§ Exercise instructions: Wherever a picture appears, skip it and retype the rest of the data exactly.

§ Information provided:
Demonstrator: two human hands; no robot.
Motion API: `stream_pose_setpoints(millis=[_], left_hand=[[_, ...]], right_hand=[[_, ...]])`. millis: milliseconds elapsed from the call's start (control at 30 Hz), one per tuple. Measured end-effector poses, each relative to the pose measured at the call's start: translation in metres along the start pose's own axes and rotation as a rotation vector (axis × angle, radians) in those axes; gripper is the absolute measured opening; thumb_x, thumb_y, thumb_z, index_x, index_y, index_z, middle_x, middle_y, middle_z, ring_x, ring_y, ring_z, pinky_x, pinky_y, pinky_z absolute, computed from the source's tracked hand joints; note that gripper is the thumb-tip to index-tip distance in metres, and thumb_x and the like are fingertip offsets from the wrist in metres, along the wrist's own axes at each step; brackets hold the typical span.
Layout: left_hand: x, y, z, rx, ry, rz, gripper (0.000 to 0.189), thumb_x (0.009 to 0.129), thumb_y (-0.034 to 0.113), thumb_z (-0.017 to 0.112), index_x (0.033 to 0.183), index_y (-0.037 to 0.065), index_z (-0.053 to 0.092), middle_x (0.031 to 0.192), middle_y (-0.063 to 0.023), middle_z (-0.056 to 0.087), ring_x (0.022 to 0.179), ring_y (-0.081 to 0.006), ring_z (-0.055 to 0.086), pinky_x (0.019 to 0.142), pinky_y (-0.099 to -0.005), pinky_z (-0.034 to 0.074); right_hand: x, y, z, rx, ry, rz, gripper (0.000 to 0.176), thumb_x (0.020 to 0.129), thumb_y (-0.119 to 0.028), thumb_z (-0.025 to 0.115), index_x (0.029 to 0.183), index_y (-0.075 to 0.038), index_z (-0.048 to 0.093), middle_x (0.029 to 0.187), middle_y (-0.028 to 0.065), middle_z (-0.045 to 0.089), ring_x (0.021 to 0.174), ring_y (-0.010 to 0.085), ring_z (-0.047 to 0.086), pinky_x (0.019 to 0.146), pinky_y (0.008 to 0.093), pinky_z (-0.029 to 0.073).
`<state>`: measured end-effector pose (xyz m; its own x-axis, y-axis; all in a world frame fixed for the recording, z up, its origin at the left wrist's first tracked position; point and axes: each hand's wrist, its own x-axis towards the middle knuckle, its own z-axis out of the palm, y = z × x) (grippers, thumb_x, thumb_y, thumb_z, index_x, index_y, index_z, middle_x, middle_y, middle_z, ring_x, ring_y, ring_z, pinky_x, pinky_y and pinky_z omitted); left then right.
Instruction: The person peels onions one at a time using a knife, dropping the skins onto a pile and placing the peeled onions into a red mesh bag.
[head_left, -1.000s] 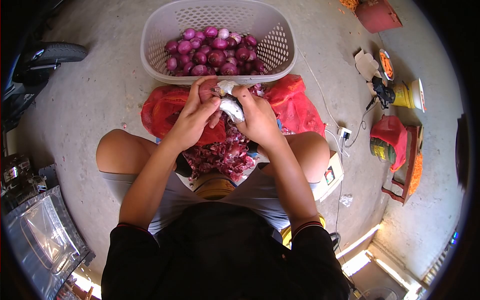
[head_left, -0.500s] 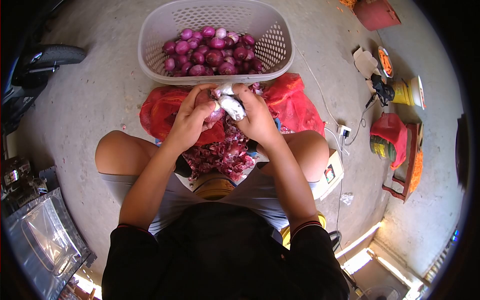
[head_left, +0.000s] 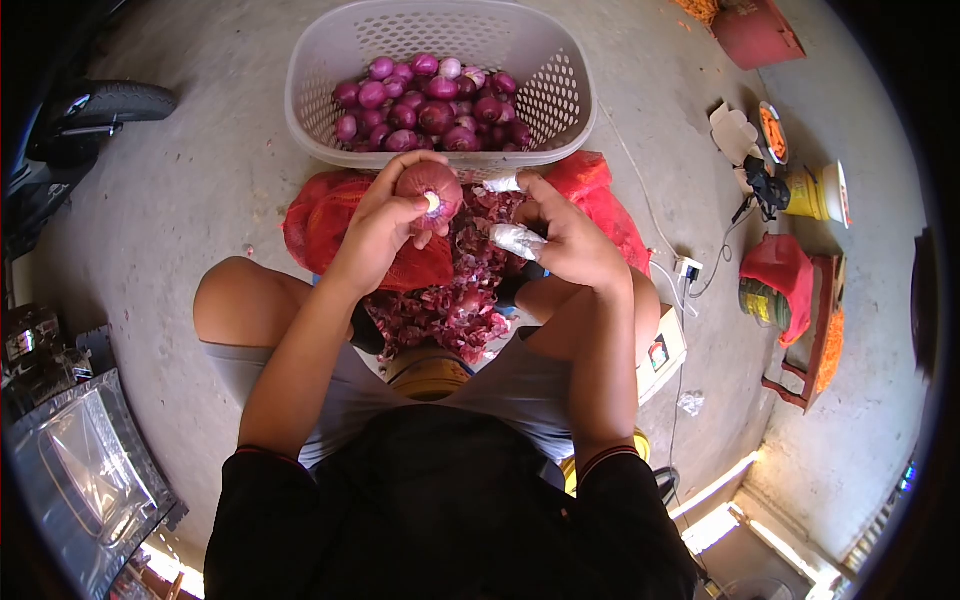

§ Answer section:
Demonstrator: two human hands; no robot.
Motion API: `stream_pose_setpoints(millis=[_], left_hand=[[_, ...]], right_hand=[[_, ...]])`. millis: milliseconds elapsed from the call's start (control at 30 Hz), one per tuple. Measured end-effector poses, each relative to the pose measured at the call's start: translation in metres along the start pose's own axes and rotation as a rotation vector (axis × angle, radians) in those axes; gripper is the absolute measured opening; thumb_x, thumb_y, thumb_z, index_x, index_y, index_z, middle_x, middle_y, middle_z, ring_x, ring_y, ring_z, pinky_x, pinky_y, pinky_z absolute, computed from the source's tracked hand joints; note that gripper is the thumb-tip to index-tip distance in metres, and thumb_x and the like are fingertip offsets from the wrist in metres, along the wrist's own axes at each step; brackets hold the typical span.
Layout: left_hand: x, y, z, rx, ry, rz, gripper (0.000 to 0.189), thumb_x (0.009 to 0.129), thumb_y (-0.034 to 0.113), thumb_z (-0.017 to 0.112), index_x (0.033 to 0.183), index_y (-0.037 to 0.065), index_z (-0.053 to 0.092), middle_x (0.031 to 0.192), middle_y (-0.063 to 0.023), middle_z (-0.056 to 0.087), ring_x (0.022 to 0.179), ring_y (-0.081 to 0.006), ring_z (-0.055 to 0.086), pinky_x (0.019 to 0.142), pinky_y (-0.099 to -0.005), pinky_z (-0.034 to 0.074); right_hand: x, y, z, rx, ry, rz, gripper (0.000 to 0.176), thumb_x (0.020 to 0.129), thumb_y (-0.119 to 0.028), thumb_z (-0.025 to 0.115), index_x (0.029 to 0.183), index_y (-0.075 to 0.038), index_z (-0.048 to 0.093), middle_x (0.029 to 0.187), middle_y (-0.028 to 0.065), middle_z (-0.045 to 0.089), ring_x (0.021 to 0.174), ring_y (-0.010 to 0.085), ring_z (-0.047 to 0.086), pinky_x (0.019 to 0.146), pinky_y (0.008 to 0.093), pinky_z (-0.029 to 0.073).
`<state>`: measured end-effector pose (xyz m; its own x-axis, y-axis; all in a world frame fixed for the recording, z up, its origin at the left wrist's first tracked position; point and axes: each hand's wrist, its own x-axis towards the middle knuckle, its own z-axis out of the palm, y = z × x) (grippers, thumb_x, thumb_y, thumb_z, index_x, index_y, index_z, middle_x, middle_y, middle_z, ring_x, ring_y, ring_z, pinky_x, pinky_y and pinky_z omitted); left then right.
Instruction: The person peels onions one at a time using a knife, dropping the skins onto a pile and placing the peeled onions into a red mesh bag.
[head_left, -1.000s] 
[head_left, -0.500s] 
[head_left, +0.000s] 

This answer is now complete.